He thought I was lying. I wasn't.

I did hate The Hound. Every fiber on his body I hated.

His hair, his voice, his face, I hated them all.

I hated his breath and how it reeked of cheap wine and rotten meat.

I hated how he treated people with such unreasonable hatred.

I hate how he killed my friend like how he'd kill a pig for supper.

I hate how he brought me to The Twins only to find my brother betrayed by his own men with his direwolf's head Greywind on his shoulders.

I hate how he even tried to bring me to my Aunt Lysa only to find out that she was dead.

I hate how after all that, he still stuck with me.

I hate how he died. Slowly and painfully.

I hate how he asked me to take away his pain.

I hate how he made me think twice.

I hate how he made me pity him.

I hate how he made me regret walking away.

I hate The Hound.

**Notes for the Chapter:**

> Their dynamic was one of my absolute favorite things in the show. Still is.


	6. Dreams

**Summary for the Chapter:**

> Jon's Dream of the Red Wedding

I dreamt of something last night, but I can barely remember

it's just fragments, images... floating embers

Screaming voices I couldn't seem to hear clearly

T'was smoke and only smoke that surrounded me

I don't remember wandering, but I ended up in a hall

A smirk on the lord's face, Lannister Red all over the floor

Arrows fly right past me. I turn to see the target

I saw a friend, a brother, a man I shall never forget

Greywind's head sat on his shoulders

Yet the eyes were my brother's

Then a scream so haunting, it echoed all around the hall

then I wake in the chambers of Castle Black,

wishing it was only a dream and nothing more

**Notes for the Chapter:**

> I truly wish there was more interactions between Jon and Robb. I really liked their dynamic in the first episode. I guess this was me grieving them.


	7. You Knew That

**Summary for the Chapter:**

> Meera Reed

I hate this place. I hate looking at it.

Everyday, it's all the same. Nothing ever happens. Nothing ever changes. But everything has changed. You left.

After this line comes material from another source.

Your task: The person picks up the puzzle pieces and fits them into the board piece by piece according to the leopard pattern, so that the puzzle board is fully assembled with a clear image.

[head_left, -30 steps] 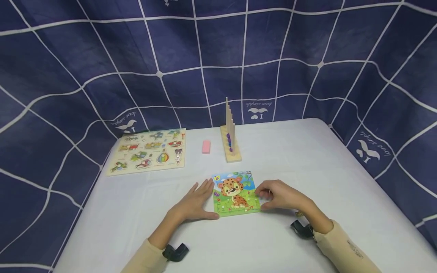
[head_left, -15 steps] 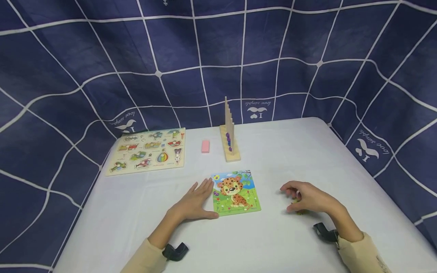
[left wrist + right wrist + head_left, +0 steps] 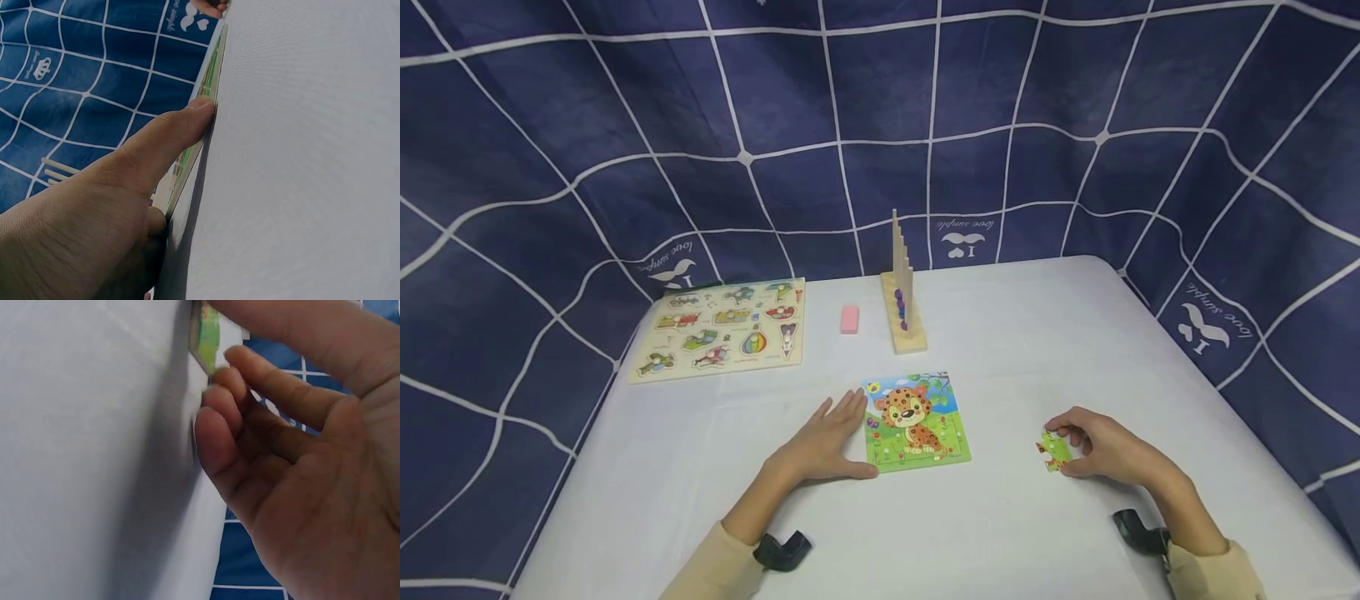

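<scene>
A square jigsaw puzzle [image 3: 917, 421] with a cartoon leopard lies flat on the white table in the head view. My left hand [image 3: 826, 442] rests at its left side, fingers along the left edge and thumb [image 3: 194, 119] at the near left corner. To the right of the puzzle, my right hand [image 3: 1108, 450] pinches a small green and orange puzzle piece [image 3: 1057, 452] between thumb and index finger, close over the table. Only a green part of this piece [image 3: 208, 340] shows in the right wrist view, partly behind the thumb; the other fingers are curled below it.
A wooden peg puzzle board [image 3: 722, 329] with vehicle shapes lies at the back left. Beside it are a pink block [image 3: 849, 320] and a wooden stand [image 3: 910, 340] with upright rods and purple and blue beads. A dark blue checked cloth [image 3: 820, 108] hangs behind the table.
My right hand has moved right from the puzzle's right edge to the small piece and now pinches it. The left hand stays beside the puzzle.
</scene>
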`<action>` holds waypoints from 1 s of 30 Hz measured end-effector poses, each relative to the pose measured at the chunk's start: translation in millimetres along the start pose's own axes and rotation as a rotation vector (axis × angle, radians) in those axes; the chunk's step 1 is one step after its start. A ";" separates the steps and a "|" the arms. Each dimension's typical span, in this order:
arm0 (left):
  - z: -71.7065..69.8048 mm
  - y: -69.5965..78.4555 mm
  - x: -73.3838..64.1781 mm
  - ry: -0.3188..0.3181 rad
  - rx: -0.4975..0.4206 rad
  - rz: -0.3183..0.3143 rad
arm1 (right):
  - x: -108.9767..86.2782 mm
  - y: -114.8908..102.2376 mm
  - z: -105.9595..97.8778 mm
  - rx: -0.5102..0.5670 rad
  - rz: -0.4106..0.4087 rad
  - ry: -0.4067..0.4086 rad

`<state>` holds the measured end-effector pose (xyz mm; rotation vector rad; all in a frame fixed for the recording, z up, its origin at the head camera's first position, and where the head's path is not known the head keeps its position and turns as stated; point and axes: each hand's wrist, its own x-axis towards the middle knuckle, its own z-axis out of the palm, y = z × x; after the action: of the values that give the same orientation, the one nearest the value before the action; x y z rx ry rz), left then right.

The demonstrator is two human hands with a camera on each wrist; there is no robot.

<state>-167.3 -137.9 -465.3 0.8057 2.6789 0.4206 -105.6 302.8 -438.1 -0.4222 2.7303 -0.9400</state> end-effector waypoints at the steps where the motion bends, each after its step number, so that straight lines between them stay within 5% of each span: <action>1: 0.4 -0.3 0.2 0.000 0.000 0.001 | 0.2 0.7 0.3 -0.004 -0.004 0.005; 13: 0.9 -0.2 -0.7 0.008 0.003 0.020 | 0.8 3.8 2.4 -0.021 0.078 0.016; 30: 1.6 -0.7 -0.2 0.011 -0.002 0.008 | 10.6 -0.7 3.0 -0.064 0.034 0.079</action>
<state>-166.9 -138.3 -466.9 0.8158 2.6861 0.4312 -114.5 297.0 -441.2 -0.3555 2.8364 -0.8803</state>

I hate this air because you're not here to breathe it.

I hate the sunrises because you're not here to see it.

I hate my hands because they slit your throat when you asked. I shouldn't have.

I hate my arms because they couldn't carry you to safety. They only cradled you to sleep.

I hate my eyes because they can never see you smile again. They can only remember the last one you made.

I hate this place because it's where you left.

I shouldn't have let you travel this far. I shouldn't have. I should have threatened not to come along. I should have stopped you from the very beginning. If I had known this was going to happen, I wouldn't have let you go.

But I guess you knew that. You always know.

**Notes for the Chapter:**

> This character deserved more screen time. That's all I'm gonna say about it.


	8. A Girl's Dream

**Summary for the Chapter:**

> You'll know who this is.

A girl was haunted last night.

When the sun sank in the sea, shadows crept in her mind. Shadows of people she once knew.

Cersie. Joffrey. Gregor Clegane. The Hound.

Beric. Thoros. Gendry.

Gendry. A girl could've been his family. A girl shouldn't have let him leave. A girl could have had a friend with her. Maybe it was better he left. Maybe he was happy.

She thinks she heard his voice. She wishes it wasn't a dream. The shadow of Gendry fell to the ground. Disappearing as fast as it appeared. The darkness consumed a girl. A girl tried to find light but instead found her little brothers.

Rickon. Bran. Their faces wouldn't look like that by now. They should be taller. Maybe even taller than the girl. Their voices should be deeper now. The girl wonders if she'll ever hear them. _Not likely_ she thinks, remembering the rumors she'd heard.

Their shadows merged to create another familiar face. Sansa. Its been a long time since we got separated. Her auburn hair styled in a northern way. Unlike the last time I saw her. Her green eyes looked in mine. She'd always been prettier than me with her Tully-like features, but I was always smarter. I wonder how she is. I hope she's doing well.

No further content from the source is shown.